The Day the Earth Stood Still

That morning was typical. I think that is the first thing we all remember about it. How typically the day began for all of us. It was a pretty day; destined to still be hot down here in the Georgia mountains, but cool that morning. At the time I was working at Northwestern Technical College, an institution that does not even go by that name anymore. I was not teaching at the time; we were on quarters and summer quarter had not ended, but I was getting paid to work on accreditation matters. How inconsequential those things are now--I only remember them because they figured into why I was doing what I was doing that day.

I didn't leave the house til right before 9:00. I listen to Moody radio, which at the time, and probably still does, had a lot of programming as opposed to free DJ time. A program was coming on, but the local announcer, Andy Napier, mentioned, with an usually concerned sound to his voice, that "we are getting reports that a plane has flown into the World Trade Center." In retrospect, I know that Andy knew more than he was telling, even if it had only been ten minutes since the first crash. My response was, "Some fool in a Cessna has lost his way or gotten disoriented and run into the Trade Center." That had happened lately somewhere else and been reported. In my mind, I suppose, that would have killed the pilot or passengers but not affected the Trade Center much.

It embarrasses me to say that I didn't think about that report until I parked my car and walked to my office. When I arrived at work fifteen minutes later, clumps of students and staff workers were gathered in the hall watching the monitors we used for campus announcements. By then the second plane had hit the second tower--we now know that the first was at 8:46 and the second at 9:03. Of course, not much work was going to be accomplished that day. I had a meeting with the Vice-President of Academic Affairs about 10:00, but by then we knew the Pentagon had been hit, and that probably was when it dawned on me. If they had attached New York, and now targets in Washington, where else? Surely not Rock Spring, GA, but why not Atlanta? Who could know. The Vice-President and I could only stare at each other, numb and speechless. "All hell's broke loose." I said. Not usual for me, but the only thing that made sense.

We would a little while later hear that another plane had crashed into a Pennsylvania field; we knew it had been destined for the White House or Capitol. So what would be next? Would there be more? Of course, the military would get involved, but how quickly. So we waited and watched TV and tried to do a little work, not taking the philosophical tack that it may not mean very much but instead being thankful for something to occupy our minds.
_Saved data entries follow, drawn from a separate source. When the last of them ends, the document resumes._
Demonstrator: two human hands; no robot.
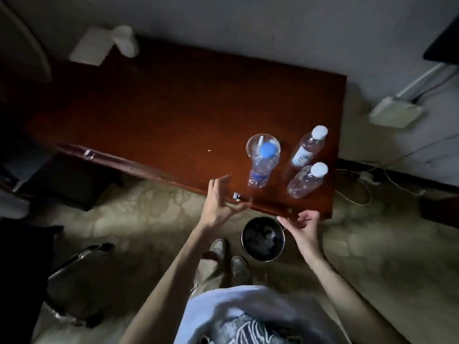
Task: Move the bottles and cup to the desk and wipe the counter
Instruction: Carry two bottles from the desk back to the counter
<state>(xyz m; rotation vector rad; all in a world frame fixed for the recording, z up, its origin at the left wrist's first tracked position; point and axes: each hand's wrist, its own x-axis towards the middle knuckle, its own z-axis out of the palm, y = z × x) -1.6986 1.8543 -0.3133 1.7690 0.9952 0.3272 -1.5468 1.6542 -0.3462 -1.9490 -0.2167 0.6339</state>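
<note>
Both hands empty, fingers spread: left hand (218,204) w/ fingers over the dark red-brown wooden desk (173,103) front edge, right hand (304,225) just off it. Best to draw back slowly, no knocking. Count: 3 clear plastic bottles, one blue-capped (260,167), two white-capped (309,147) (306,181); 1 clear plastic cup (252,145), all at the desk's right end.

The bench (173,108) is a dark reddish-brown wood. On it, one clear bottle (260,167) has a blue cap (267,149), and the two other clear bottles (308,147) (306,181) have white caps, one with a white label. The floor (154,214) is beige with a mottled stone pattern, the bin (263,238) is black with a silver rim, and the shirt (238,316) is pale blue with a dark print.
</note>
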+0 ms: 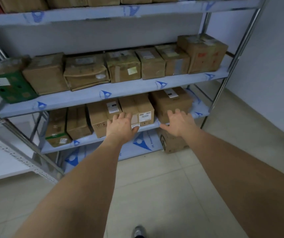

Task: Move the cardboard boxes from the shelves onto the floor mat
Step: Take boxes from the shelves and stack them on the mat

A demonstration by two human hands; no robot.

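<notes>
1. Metal shelving (113, 93) fills the upper frame above a tiled floor (155, 186).
2. Cardboard boxes (120, 67) line its shelves.
3. Left hand (122, 125), fingers spread, overlaps a labelled box (137, 107) at centre.
4. Right hand (179, 121), fingers spread, reaches toward the neighbouring box (172, 98).

The brown cardboard boxes (120, 69) on the middle shelf are tan to olive-brown, several with small white labels; one carries a pale yellow sticker, and the tall box at the right end has red printing (too blurred to read). A green carton (8, 88) with a white label sits at the left end. The pale grey-blue shelf boards (89, 98) show repeated blue triangular logos. On the lower shelf, light brown boxes (134, 107) bear white labels with black print. The floor tiles (155, 186) are beige; the shelf posts (237, 54) are shiny silver.
</notes>
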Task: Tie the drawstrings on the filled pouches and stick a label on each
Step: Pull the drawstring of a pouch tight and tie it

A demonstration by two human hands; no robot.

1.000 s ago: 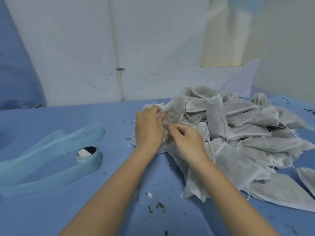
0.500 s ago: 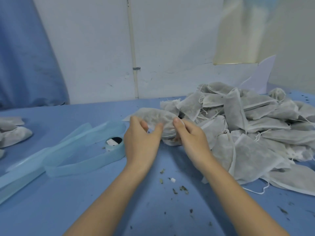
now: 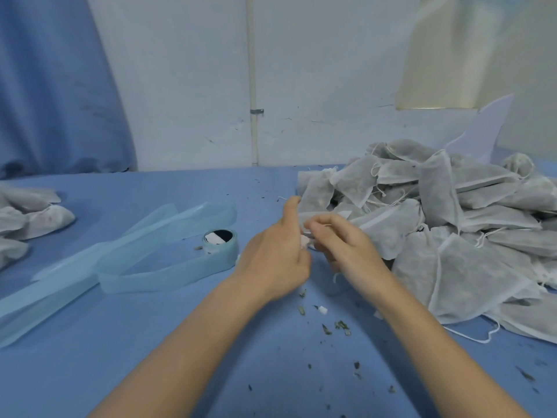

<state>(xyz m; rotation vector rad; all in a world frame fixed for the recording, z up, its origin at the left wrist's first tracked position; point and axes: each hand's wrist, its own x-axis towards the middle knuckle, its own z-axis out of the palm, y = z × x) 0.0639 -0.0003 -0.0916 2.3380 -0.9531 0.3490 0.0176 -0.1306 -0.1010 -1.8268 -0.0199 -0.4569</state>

By 11:00 there seemed to be an end to the strange commercial planes--our own planes, not some Russian or Chinese or other nation's military--targeting and killing our own people. But emotionally we were as still as the planes seemed to be. And there was such a sense of helplessness. My son was in middle school, and I really don't know why I didn't go get him. Some parents did; I suppose I figured he was as safe there as anywhere.

As usual we waited for the news media, the Dan Rathers and Peter Jennings'--I watched him the most at the time, we didn't have cable--to tell us what was going on. I think of Peter Jennings when I think of 9/11. I know that he stayed awake for over 24 hours; he probably had some sense of responsibility. We watched TV mostly that day; what else could one do. By the afternoon I had a urinary tract infection. For some reason I was starting to get those, and there are miserable. My husband and son went to dinner with a group of friends that night but I stayed home, in dull pain, miserable with the infection and watching the TV reports horizontally as I lay on the couch.

We watched the ash-covered, horror-stricken New Yorkers walk. That's another thing I remember. Those poor people, some of whom escaped the towers, some who had been inundated with clouds of smoke billowing down their street, some of whom just had to walk because all the transportation was out. Just walking. I wonder if they knew where they were going, other than simply and inexorably away from the area that would come to be called Ground Zero and represent our national tragedy.

I was only one of millions who sat helplessly for the events of September 11, 2001, to unfold. We are still traumatized; we still draw a line of before and after that day; it still defines the way we see Muslims, middle Eastern men, foreigners. For a little while there was a surge of patriotism; we were all Americans, not hyphen Americans. But today our nation is as polarized and divided as it has ever been, and I think that is largely due to 9/11 and the responses to it. The 9/11 attackers succeeded in a way they never suspected. They probably just thought they would attack and destroy symbolic sites for decadent Americans (although the attackers lived pretty decadent lives while in pilot training). They succeeded in creating the ultimate schism. Or perhaps their act just showed the schism already there, brought it into a glaring light.